Every line below from the one containing "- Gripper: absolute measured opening" through the one containing "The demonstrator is" must be transcribed exactly. Omit all lines outside that stretch.

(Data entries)
+ + + + + + +
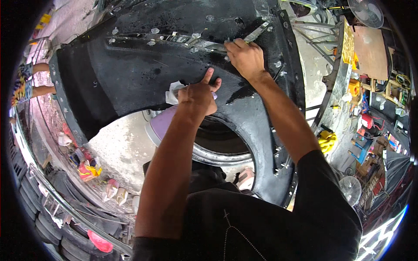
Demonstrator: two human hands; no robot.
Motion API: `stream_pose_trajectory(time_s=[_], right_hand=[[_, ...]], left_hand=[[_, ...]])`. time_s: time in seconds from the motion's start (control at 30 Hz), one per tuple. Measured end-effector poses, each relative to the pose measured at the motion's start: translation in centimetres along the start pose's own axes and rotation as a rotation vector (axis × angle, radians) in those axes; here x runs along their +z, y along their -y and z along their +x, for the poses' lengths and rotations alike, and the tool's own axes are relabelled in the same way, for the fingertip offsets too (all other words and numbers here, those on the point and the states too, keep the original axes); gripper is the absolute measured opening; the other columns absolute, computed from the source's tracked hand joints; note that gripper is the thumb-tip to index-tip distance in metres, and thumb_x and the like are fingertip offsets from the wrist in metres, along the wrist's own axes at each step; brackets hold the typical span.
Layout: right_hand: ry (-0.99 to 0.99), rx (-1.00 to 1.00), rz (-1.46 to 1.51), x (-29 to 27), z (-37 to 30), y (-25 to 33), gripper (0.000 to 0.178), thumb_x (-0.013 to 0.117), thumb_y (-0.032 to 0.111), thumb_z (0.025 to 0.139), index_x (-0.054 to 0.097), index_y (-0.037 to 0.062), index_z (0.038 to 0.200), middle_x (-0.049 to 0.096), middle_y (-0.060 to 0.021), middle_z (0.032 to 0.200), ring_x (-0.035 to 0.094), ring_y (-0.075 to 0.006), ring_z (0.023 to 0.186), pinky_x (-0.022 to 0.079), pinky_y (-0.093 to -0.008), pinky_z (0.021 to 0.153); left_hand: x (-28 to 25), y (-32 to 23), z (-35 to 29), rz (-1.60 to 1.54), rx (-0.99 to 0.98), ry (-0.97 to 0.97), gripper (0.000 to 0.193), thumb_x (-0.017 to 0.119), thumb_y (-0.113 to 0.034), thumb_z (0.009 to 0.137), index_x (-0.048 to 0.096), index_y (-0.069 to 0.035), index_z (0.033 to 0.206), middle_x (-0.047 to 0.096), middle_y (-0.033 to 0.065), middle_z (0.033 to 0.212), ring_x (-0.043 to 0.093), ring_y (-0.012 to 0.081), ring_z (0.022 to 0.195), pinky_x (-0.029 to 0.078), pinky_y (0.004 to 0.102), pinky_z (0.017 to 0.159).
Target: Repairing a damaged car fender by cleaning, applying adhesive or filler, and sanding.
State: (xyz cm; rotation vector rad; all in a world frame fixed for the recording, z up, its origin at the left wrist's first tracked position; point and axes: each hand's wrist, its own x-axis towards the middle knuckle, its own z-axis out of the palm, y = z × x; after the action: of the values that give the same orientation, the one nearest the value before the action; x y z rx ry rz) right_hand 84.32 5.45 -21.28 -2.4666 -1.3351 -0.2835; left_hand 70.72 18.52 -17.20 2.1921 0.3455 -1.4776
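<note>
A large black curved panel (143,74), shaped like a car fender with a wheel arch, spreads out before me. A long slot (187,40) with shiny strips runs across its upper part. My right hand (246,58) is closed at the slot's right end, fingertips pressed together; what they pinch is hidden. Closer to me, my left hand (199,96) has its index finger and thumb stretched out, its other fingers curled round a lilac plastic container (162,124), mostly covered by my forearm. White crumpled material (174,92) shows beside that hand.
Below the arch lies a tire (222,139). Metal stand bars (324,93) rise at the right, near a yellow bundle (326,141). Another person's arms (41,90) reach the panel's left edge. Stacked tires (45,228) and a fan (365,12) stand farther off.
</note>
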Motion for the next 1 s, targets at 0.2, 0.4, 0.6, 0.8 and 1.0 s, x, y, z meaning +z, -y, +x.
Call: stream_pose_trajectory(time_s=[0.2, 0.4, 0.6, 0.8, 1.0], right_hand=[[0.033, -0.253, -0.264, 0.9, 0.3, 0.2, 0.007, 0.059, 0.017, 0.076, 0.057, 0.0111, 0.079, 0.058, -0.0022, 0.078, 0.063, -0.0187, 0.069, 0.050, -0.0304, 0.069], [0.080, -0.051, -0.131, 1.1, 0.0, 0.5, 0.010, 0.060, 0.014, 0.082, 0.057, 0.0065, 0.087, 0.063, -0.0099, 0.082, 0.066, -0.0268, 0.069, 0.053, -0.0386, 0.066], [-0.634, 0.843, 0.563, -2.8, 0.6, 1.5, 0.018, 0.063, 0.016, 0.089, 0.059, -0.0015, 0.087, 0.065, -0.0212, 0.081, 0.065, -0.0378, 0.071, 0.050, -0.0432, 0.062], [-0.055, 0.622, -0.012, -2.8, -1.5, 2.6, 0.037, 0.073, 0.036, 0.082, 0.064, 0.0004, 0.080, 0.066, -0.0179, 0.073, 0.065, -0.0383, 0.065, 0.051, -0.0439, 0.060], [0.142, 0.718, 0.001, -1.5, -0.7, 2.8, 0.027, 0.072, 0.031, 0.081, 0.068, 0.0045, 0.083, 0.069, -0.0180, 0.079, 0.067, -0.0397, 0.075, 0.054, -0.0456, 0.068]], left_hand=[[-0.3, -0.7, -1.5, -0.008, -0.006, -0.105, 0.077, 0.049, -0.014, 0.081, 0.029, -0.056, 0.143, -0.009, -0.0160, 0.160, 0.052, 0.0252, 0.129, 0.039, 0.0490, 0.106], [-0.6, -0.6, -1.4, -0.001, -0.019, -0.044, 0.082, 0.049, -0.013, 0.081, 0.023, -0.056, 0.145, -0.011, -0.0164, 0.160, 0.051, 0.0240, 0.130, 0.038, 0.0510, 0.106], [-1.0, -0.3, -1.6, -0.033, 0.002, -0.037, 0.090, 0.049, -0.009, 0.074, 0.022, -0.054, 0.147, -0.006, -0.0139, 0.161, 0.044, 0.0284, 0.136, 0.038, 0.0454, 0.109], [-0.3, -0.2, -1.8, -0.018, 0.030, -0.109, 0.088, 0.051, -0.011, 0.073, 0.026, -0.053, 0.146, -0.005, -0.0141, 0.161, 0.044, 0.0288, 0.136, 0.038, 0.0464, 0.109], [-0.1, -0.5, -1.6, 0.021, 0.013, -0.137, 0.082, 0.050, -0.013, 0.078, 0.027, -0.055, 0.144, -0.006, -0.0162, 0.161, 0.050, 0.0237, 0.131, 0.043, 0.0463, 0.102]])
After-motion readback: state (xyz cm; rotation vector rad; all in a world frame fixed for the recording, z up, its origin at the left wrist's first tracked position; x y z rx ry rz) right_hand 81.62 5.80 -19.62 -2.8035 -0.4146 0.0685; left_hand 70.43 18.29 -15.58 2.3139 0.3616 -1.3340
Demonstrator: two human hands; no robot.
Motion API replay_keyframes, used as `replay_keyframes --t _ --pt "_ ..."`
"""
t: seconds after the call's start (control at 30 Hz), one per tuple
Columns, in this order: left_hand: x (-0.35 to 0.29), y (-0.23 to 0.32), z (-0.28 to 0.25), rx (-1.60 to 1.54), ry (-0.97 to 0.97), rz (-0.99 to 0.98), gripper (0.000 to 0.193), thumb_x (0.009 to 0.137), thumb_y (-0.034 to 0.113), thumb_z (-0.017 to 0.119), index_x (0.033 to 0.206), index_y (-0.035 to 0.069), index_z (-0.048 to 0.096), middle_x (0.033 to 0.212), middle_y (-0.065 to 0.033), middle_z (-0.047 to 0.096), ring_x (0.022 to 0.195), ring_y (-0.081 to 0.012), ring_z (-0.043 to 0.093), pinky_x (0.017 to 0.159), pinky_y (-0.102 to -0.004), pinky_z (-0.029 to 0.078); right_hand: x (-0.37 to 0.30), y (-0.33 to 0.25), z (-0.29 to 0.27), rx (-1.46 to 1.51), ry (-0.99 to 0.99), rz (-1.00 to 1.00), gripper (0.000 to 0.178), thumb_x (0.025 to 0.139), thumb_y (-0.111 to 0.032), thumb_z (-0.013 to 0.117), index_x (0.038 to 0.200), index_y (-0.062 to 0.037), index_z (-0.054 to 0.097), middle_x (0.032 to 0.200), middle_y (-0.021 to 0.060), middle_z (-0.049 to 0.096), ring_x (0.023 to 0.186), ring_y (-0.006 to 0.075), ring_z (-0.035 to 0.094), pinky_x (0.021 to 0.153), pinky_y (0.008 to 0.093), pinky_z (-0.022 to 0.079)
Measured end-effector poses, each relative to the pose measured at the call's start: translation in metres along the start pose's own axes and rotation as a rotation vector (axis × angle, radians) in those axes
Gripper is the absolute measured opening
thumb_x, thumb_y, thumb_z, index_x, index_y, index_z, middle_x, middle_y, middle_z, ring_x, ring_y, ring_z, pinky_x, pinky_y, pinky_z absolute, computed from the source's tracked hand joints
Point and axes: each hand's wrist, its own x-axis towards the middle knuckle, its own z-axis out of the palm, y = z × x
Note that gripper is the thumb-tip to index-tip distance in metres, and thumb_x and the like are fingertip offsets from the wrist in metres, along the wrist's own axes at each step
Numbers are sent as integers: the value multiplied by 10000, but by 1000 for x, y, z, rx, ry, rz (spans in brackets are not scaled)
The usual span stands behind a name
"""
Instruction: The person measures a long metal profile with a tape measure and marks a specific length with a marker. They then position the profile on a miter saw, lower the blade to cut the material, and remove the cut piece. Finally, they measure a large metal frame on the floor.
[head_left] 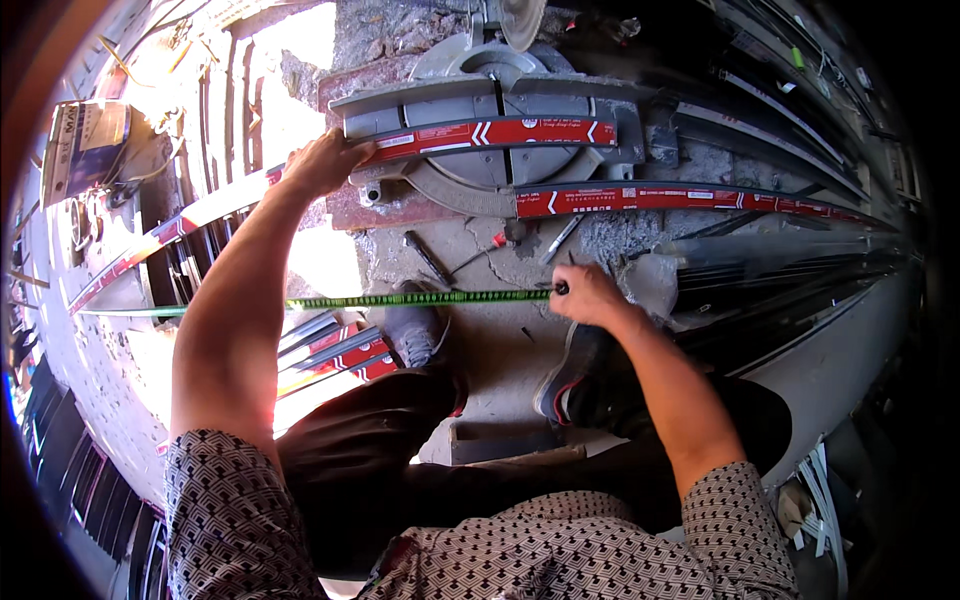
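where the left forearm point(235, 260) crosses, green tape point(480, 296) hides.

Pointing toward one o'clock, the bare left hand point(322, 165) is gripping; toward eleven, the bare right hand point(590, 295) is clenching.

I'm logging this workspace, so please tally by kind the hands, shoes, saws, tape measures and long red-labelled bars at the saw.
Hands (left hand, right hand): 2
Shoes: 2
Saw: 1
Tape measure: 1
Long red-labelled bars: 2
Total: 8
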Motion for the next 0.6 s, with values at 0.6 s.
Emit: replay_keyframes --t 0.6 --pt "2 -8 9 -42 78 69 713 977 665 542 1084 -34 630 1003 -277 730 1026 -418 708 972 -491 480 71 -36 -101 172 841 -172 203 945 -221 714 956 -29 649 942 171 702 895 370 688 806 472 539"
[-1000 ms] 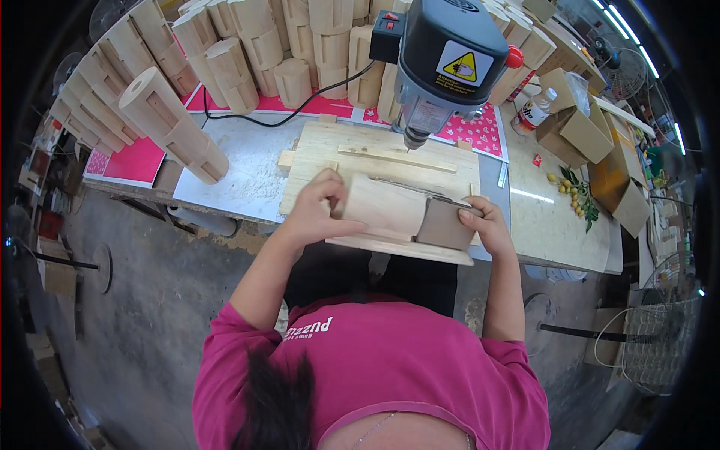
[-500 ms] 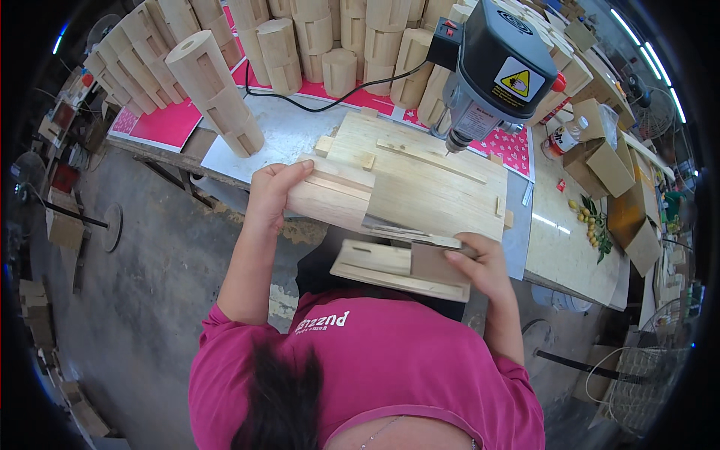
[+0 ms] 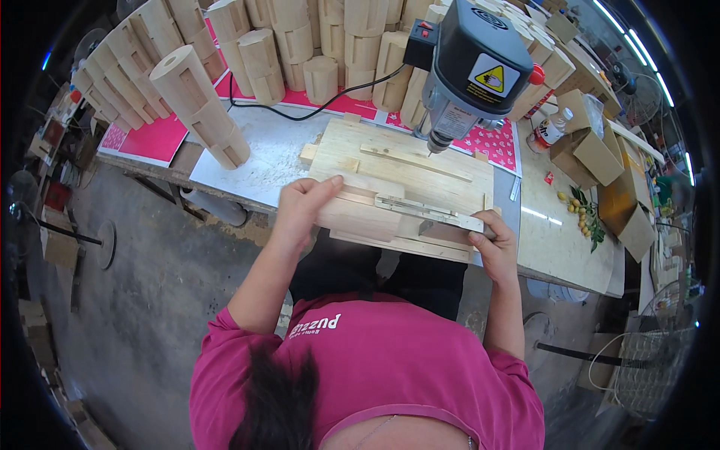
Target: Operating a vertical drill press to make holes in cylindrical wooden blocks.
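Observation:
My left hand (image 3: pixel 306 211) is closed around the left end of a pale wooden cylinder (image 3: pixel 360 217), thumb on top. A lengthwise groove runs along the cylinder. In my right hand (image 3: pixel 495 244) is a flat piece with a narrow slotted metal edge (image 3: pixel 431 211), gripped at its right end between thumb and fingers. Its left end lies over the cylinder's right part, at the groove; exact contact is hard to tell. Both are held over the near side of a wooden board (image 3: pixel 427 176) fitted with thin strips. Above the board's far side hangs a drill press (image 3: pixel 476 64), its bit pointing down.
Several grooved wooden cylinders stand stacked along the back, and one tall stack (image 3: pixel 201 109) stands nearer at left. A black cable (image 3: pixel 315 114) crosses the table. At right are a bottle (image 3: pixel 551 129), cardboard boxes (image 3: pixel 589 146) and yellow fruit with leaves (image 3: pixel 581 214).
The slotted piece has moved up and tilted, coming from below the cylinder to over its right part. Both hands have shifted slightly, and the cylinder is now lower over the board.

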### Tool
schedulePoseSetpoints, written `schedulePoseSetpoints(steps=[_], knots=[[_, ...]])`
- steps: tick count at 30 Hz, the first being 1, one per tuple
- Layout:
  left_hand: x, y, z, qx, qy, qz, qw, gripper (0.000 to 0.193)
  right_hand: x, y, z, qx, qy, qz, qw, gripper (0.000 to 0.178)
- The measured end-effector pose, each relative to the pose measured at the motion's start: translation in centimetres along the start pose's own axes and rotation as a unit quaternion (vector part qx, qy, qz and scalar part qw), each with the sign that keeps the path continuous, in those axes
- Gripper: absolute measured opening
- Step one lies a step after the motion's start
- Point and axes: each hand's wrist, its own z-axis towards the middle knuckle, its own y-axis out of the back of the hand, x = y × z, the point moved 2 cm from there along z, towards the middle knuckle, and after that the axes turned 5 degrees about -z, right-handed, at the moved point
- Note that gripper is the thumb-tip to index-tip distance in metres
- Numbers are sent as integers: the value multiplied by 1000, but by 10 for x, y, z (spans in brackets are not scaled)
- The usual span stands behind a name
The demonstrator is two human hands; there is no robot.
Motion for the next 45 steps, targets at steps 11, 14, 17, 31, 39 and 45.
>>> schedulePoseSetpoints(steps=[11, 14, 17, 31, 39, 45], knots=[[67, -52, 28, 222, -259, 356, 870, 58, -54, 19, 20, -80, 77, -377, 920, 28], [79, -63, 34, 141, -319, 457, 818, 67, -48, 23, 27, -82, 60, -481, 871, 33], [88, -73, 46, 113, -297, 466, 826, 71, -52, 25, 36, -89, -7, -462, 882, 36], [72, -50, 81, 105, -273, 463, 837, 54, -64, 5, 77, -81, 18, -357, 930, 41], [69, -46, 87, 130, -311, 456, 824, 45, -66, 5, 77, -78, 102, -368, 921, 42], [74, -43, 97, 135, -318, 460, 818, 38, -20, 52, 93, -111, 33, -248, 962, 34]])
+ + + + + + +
* [COMPLETED TASK]
- Gripper: absolute measured opening
- Step one lies a step after the motion's start
- Point and axes: each hand's wrist, its own z-axis towards the middle knuckle, its own y-axis out of the back of the hand, x = y × z, the point moved 2 cm from there along z, towards the middle knuckle, and after that the axes turned 5 degrees about -z, right-handed, at the moved point
- Note that gripper is the thumb-tip to index-tip distance in metres
- Numbers are sent as integers: the value multiplied by 1000, but by 10 for x, y, z (spans in brackets are not scaled)
- The usual span stands behind a name
The demonstrator is two human hands; there is no robot.

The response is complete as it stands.